Deferred tax liabilities are the amount of income taxes
payable in future periods in respect of taxable temporary
differences. Deferred tax assets are the amount of
income tax recoverable in in future in respect of
deductible temporary differences, carry forward of
unused tax losses and carry forward of unused tax
credits. Deferred tax assets are recognised to the extent
that it is probable that future taxable profits will be
available against which the deferred tax assets can be
utilised.

Minimum Alternate Tax credit is recognised as deferred
tax asset only when and to the extent there is convincing
evidence that the Company will pay normal income tax
during the specified period.
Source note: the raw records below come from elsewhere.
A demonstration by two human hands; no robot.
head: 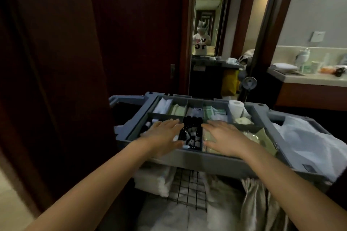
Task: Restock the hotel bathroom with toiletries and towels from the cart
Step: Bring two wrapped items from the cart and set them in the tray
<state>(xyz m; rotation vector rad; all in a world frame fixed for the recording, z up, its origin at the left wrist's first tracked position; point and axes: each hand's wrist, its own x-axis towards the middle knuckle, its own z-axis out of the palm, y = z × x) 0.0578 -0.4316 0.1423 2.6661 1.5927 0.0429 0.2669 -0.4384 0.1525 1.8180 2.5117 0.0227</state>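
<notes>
Cart: grey, compartmented top tray, long axis running 9 to 3 o'clock. Towels: folded on the shelf beneath, 6 o'clock. Toilet roll: upright, 1 o'clock. Dark toiletry bottles: centre bin, lying toward 12. Left hand, right hand: flat, fingers spread wide, holding nothing, flanking that bin, likely choosing stock.

**Materials on the housekeeping cart**

I see the cart tray as matt grey moulded plastic. The toilet roll is soft white paper. A thin, crinkled plastic bag lies glossy beside it. The door is dark polished wood; the wire rack is black metal; the towels are white cloth.
</notes>
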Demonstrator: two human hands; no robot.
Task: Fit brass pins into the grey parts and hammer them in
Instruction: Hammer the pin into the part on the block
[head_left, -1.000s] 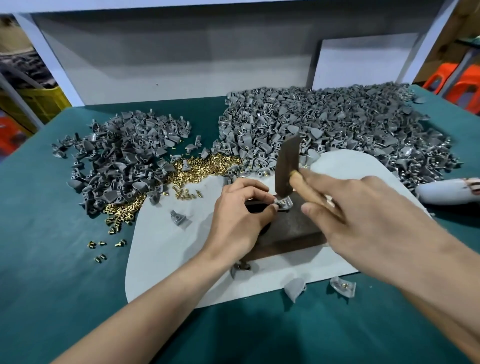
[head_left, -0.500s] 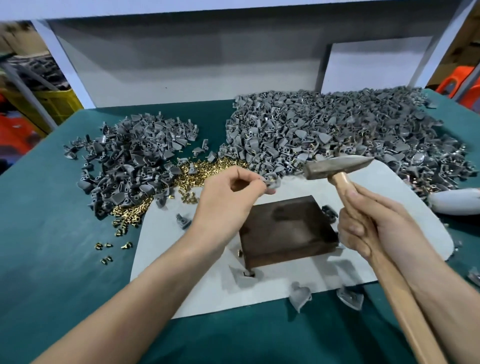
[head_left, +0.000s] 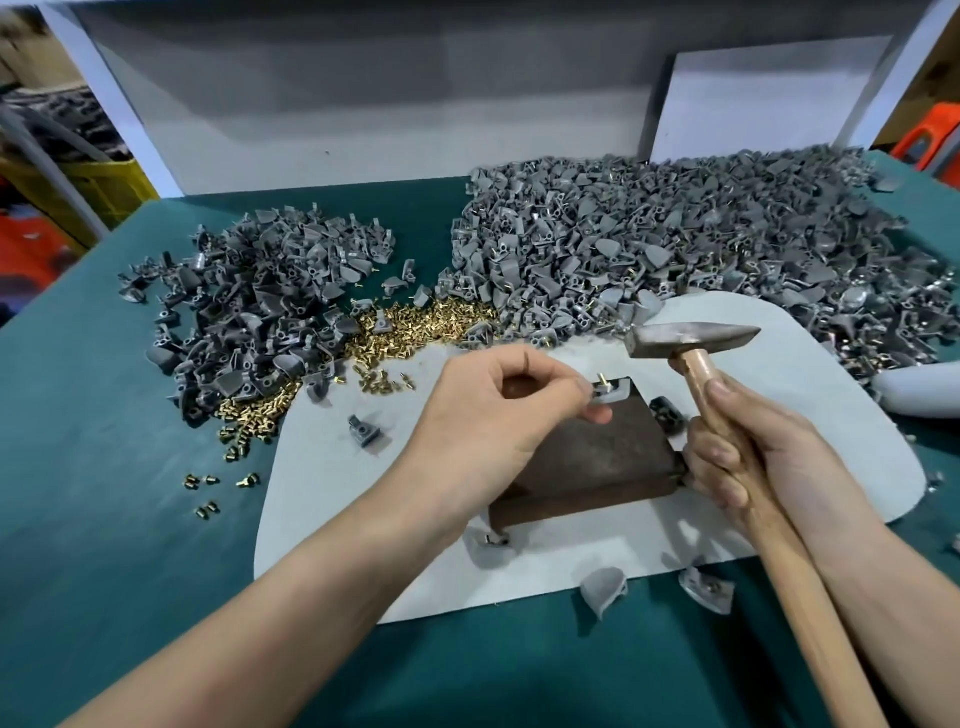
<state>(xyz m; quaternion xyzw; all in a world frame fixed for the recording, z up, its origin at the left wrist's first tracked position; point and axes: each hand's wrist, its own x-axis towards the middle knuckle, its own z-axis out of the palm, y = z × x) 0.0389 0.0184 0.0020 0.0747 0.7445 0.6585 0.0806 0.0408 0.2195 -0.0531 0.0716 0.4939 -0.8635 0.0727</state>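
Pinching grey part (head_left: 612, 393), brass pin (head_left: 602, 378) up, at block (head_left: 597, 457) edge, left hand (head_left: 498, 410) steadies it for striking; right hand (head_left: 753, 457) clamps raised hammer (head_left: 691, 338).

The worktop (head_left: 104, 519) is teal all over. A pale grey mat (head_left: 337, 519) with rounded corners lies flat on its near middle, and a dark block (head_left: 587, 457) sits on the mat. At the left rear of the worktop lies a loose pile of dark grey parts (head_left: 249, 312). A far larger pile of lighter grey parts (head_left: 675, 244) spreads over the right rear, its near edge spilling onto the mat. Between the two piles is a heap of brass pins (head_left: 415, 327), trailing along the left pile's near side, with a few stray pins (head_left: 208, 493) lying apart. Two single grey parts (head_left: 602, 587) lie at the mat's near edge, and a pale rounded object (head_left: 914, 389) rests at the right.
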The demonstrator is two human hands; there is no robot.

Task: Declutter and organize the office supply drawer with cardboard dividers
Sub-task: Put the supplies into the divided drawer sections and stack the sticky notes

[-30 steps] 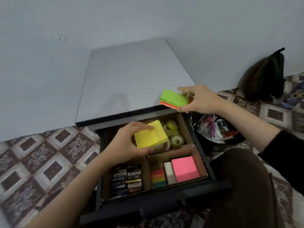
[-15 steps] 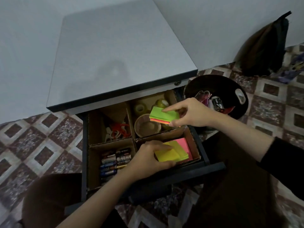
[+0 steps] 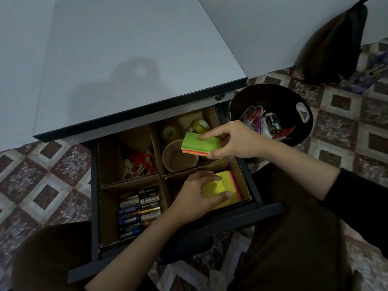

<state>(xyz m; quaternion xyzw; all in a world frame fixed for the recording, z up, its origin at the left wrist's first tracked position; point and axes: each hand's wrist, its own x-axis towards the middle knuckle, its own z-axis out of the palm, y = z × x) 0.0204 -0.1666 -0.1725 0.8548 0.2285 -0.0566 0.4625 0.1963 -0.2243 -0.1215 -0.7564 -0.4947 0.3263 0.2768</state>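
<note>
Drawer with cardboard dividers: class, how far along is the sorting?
Done: batteries, scissors and tape rolls fill separate compartments. In hand: left hand grips a yellow sticky-note pad in the front-right compartment; right hand holds a green-topped pad above the tape. Left: placing that pad, perhaps oddments in the black bin.

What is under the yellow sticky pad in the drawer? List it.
Only the thin edge of a pink pad shows, along the right side of the yellow sticky pad. The left hand holds it; the rest beneath is covered.
</note>
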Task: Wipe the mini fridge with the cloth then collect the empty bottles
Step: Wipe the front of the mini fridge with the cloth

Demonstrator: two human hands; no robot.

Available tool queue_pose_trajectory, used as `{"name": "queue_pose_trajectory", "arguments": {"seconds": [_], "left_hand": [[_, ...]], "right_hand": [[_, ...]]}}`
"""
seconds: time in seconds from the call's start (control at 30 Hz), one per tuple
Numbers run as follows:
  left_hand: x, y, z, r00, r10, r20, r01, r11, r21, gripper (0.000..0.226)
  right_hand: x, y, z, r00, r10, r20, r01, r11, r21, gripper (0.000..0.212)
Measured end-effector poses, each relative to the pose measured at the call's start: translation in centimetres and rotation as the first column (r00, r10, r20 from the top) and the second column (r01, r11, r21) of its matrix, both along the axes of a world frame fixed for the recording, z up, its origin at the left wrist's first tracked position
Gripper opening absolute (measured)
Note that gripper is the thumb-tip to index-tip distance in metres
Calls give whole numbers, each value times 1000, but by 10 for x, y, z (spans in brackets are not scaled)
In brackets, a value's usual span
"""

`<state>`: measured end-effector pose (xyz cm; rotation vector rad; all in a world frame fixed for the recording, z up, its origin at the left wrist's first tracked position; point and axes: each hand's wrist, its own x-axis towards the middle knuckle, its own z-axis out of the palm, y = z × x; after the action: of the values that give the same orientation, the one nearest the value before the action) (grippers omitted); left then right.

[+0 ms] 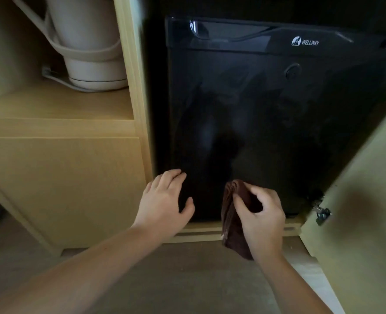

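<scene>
**Wiping stage in hand; bottle collection not yet begun**

The mini fridge [255,123] stands closed in a wooden cabinet [58,182], its black door filling the frame from about 12 to 3 o'clock. The cabinet door [357,223] is swung open at 4 o'clock, its metal hinge [322,211] showing.

The right hand [261,219] sits near 5 o'clock from the centre of the view, fingers curled and pinched around a bunched dark brown cloth [232,220], which hangs down in front of the lower edge of the fridge door. Whether the cloth is pressed on the door or just off it cannot be told. The left hand [164,200], at roughly 7 o'clock, holds nothing; its fingers are spread and loosely open, close against the door's lower left corner, apparently bracing.

As a judgement, the task is in its first part. The door shows faint hazy smears across its middle, so wiping looks unfinished, or at best only the lower strip is being dealt with. The fridge top and sides are too dark to assess.

No bottles appear anywhere in view. A pale kettle [90,41] sits on the shelf at 10 o'clock. Collecting bottles remains wholly ahead.
</scene>
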<state>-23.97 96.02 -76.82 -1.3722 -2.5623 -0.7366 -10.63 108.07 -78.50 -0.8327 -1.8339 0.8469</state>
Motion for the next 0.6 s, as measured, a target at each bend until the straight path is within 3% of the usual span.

Such asset is reviewed at
each Balance Sheet date and the carrying amount of the
MAT credit asset is written down to the extent there is no

longer a convincing evidence to the effect that the
Company will pay normal income tax during the
specified period.

The carrying amount of deferred tax assets is reviewed at
the end of each reporting period and reduced to the
extent that it is no longer probable that sufficient taxable
profits will be available to allow all or part of the deferred
tax asset to be utilised.

Deferred tax assets and liabilities are offset to the extent
that they relate to taxes levied by the same tax authority
and there are legally enforceable rights to set off current
tax assets and current tax liabilities within that
jurisdiction.

Current and deferred tax are recognised as an expense
or income in the Statement of Profit and Loss, except
when they relate to items credited or debited either in
other comprehensive income or directly in equity, in
which case the tax is also recognised in other
comprehensive income or directly in equity.